Last year, in 2021, I lost my oldest friend to cancer. He was an absolute legend of a human. I am fortunate to have had the same friends for the majority of my life and he was the very epitome of friendship. Again, I was incredibly sad and shocked at his passing but my heart is filled with love for him and it makes me happy to know that that love was more than reciprocated. He was a beautiful, extraordinary person. My life was, and still is, richer for having him in it. 

All these losses have taken their toll on me and hardened me to loss. When I look back at those losses, I struggle to recall how my grief manifested itself. I remember shedding tears, feeling sadness, loss and regret but I feel I recovered quickly, that I moved on and was able to replace the sense of loss with a memory of good times, shared experiences and unconditional love.  

But with Laura it is completely different. It was always going to be different for the obvious reasons. I struggle with it at its very basic level. How can she just not exist anymore? How can she just not be? It is a totally overwhelming sense of the irreplaceable. When I look at pictures of her my mind simply cannot comprehend that she just isn't here anymore. People say that she lives on in our memories, her actions, her legacy, and the children. I understand that sentiment fully and she does.
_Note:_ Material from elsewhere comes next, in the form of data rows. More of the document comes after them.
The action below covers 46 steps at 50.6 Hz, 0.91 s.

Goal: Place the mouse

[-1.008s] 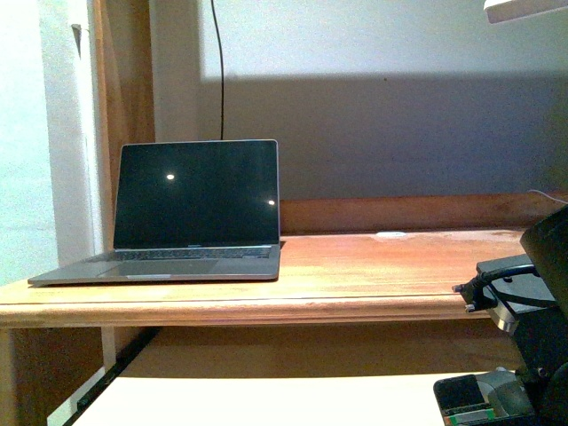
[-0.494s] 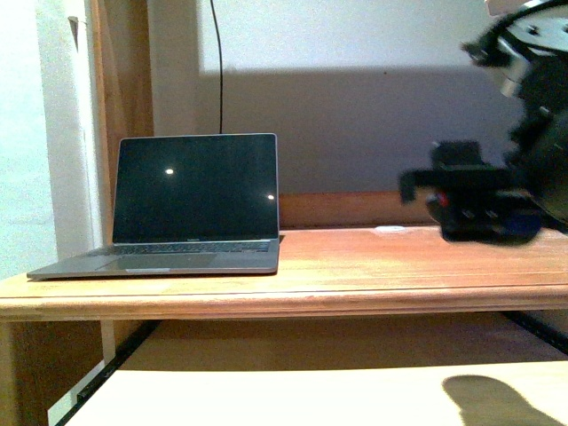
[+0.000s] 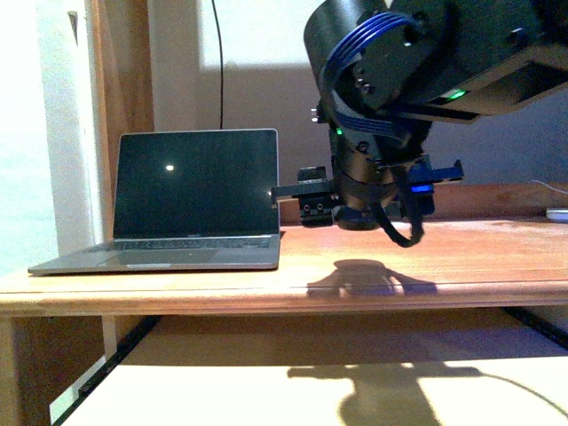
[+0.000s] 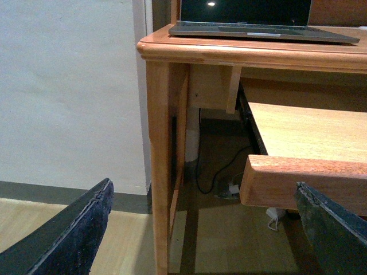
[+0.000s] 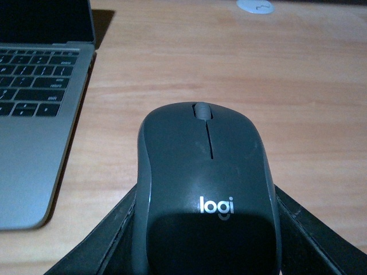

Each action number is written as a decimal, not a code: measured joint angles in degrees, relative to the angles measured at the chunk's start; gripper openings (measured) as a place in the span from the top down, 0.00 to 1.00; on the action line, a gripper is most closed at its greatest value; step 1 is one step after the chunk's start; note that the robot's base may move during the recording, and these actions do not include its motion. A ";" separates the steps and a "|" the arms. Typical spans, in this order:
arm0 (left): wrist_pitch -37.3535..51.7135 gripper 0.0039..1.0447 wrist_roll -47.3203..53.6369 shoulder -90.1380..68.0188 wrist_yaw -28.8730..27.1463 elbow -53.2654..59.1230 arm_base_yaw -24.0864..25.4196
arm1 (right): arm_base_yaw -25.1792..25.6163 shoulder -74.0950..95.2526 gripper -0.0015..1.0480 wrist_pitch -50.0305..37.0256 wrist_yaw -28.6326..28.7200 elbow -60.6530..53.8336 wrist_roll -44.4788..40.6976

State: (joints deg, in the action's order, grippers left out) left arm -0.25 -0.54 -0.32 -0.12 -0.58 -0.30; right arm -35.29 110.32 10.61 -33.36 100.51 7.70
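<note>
Mouse (image 5: 206, 200): dark grey, domed, logo facing the wrist camera and scroll wheel pointing away. It sits clamped between the two dark fingers (image 5: 109, 235) of the right pincer (image 5: 209, 252), which press on its flanks. It lies just to the right of the laptop (image 5: 34, 114), level with the keyboard's near corner. The front view suggests it hangs clear of the table (image 5: 229, 63) rather than resting on it, since the shadow (image 3: 368, 280) falls separately on the wood below.

Beyond the mouse, further from the laptop's front edge, a small white flat disc (image 5: 256, 6) lies on the wood, well apart from the pincer.

Change: a second ago the right arm (image 3: 399, 80) sat low at the edge of the front view, below the table top. Half a second ago it was raised at the far right. It now fills the middle of the view, immediately right of the laptop (image 3: 195, 204). The carry therefore appears nearly complete; what remains, by judgement, is a short descent and release onto the bare wood beside the laptop.

Left pincer (image 4: 200, 235): fingers wide apart, holding nothing, low beside the table leg (image 4: 157, 160) and well below the laptop (image 4: 258, 28). A pull-out shelf (image 4: 309, 172) projects under the table top
</note>
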 joint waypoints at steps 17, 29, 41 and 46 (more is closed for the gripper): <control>0.00 0.07 0.00 0.00 0.00 0.00 0.00 | 1.68 12.72 0.47 -0.26 -1.73 10.43 -1.27; 0.00 0.07 0.00 0.00 0.00 0.00 0.00 | 1.75 13.86 0.31 -2.49 -0.26 10.56 -0.11; 0.00 0.07 0.00 0.00 0.00 -0.02 0.00 | 2.38 9.51 0.06 -10.80 5.38 3.65 2.36; 0.00 0.07 0.00 0.00 0.00 -0.02 0.00 | 3.34 3.82 0.07 -15.67 9.75 -2.64 3.28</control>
State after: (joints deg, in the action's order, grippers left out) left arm -0.25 -0.54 -0.32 -0.12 -0.60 -0.30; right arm -31.94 114.15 -5.06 -23.62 97.86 10.98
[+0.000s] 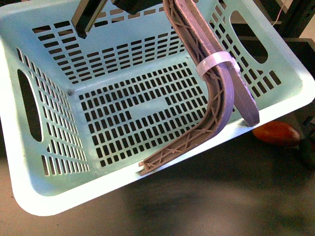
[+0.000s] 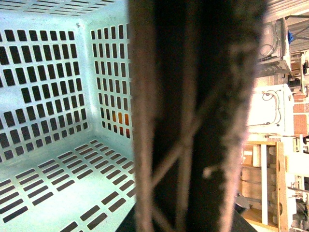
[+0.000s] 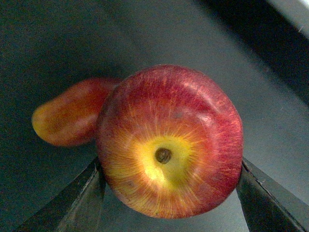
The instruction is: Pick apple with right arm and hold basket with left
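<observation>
The pale mint-green basket [image 1: 123,113] fills the front view, tilted and raised off the dark table, with its brown lattice handle [image 1: 216,98] curving across it. My left gripper [image 1: 110,10] shows only as dark parts at the top edge and is shut on the basket. In the left wrist view the handle [image 2: 193,121] fills the middle, blurred and very close, with the basket's inside [image 2: 53,96] behind. My right gripper [image 3: 171,195] is shut on the red apple [image 3: 169,140], one dark finger [image 3: 79,198] on each side, its yellowish stem dimple facing the camera. The apple is out of the front view.
An oblong red-orange fruit [image 3: 67,116] lies on the dark table right behind the apple; it also shows past the basket's right edge [image 1: 276,132]. The dark tabletop [image 1: 197,196] spreads below the basket. Shelves and boxes [image 2: 275,145] stand behind the handle.
</observation>
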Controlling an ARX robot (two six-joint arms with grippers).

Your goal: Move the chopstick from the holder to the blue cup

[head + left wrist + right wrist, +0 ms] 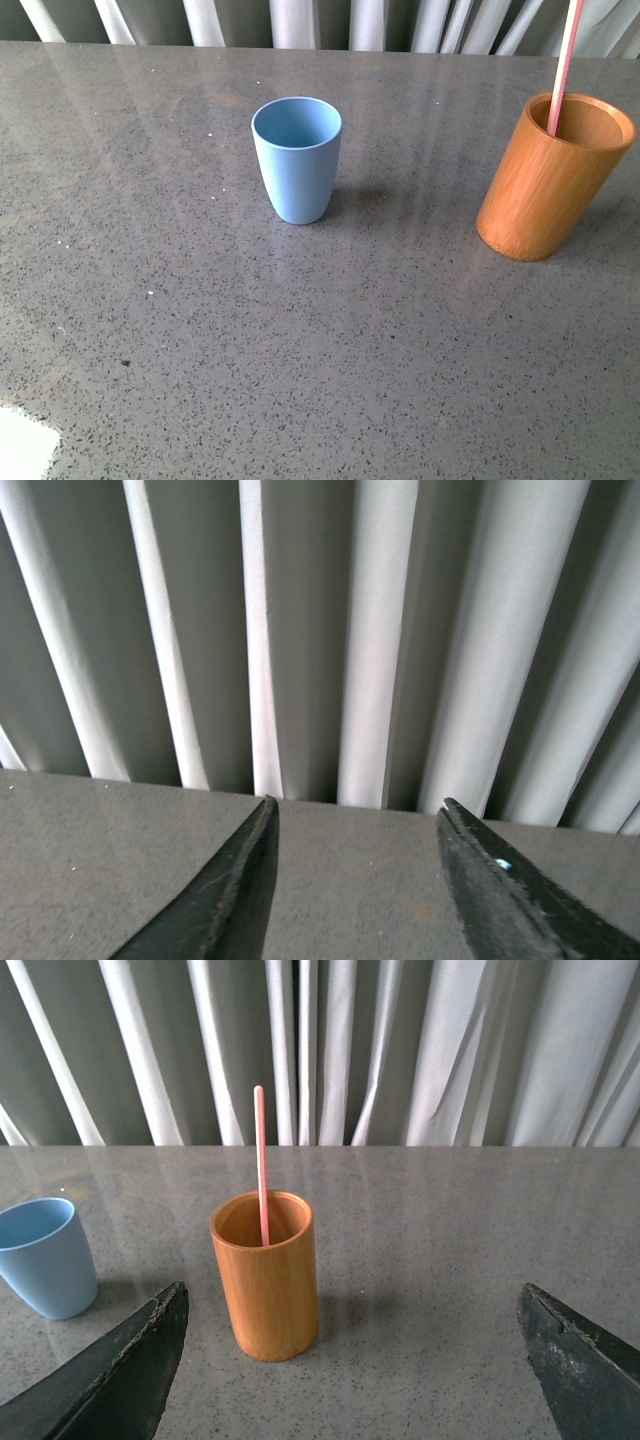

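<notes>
A pinkish-red chopstick (563,62) stands in the orange-brown holder (550,180) at the table's right; its top runs out of the front view. The light blue cup (297,160) stands upright and empty left of the holder. In the right wrist view the chopstick (260,1160) leans in the holder (268,1280), with the cup (45,1257) beside it. My right gripper (350,1305) is open and empty, well short of the holder. My left gripper (357,815) is open and empty over bare table, facing the curtain. Neither arm shows in the front view.
The grey speckled table (300,350) reaches back to a pale pleated curtain (300,20). A bright white patch (22,445) lies at the table's near left corner.
</notes>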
But I don't want that metaphysical being, it brings scant comfort. The memory for other people will fade in time and they will return to a life without her like I have with those I've lost, I understand that too, it is only natural. But for me and the kids it won't. My mind struggles to deal with it all. I don't want to accept that I will never see her again; that I will never speak to her again or hear her voice or feel her touch. My brain simply won't accept it, so I think my grief is hiding behind that notion. One day I will have to accept it. I just don't know when. 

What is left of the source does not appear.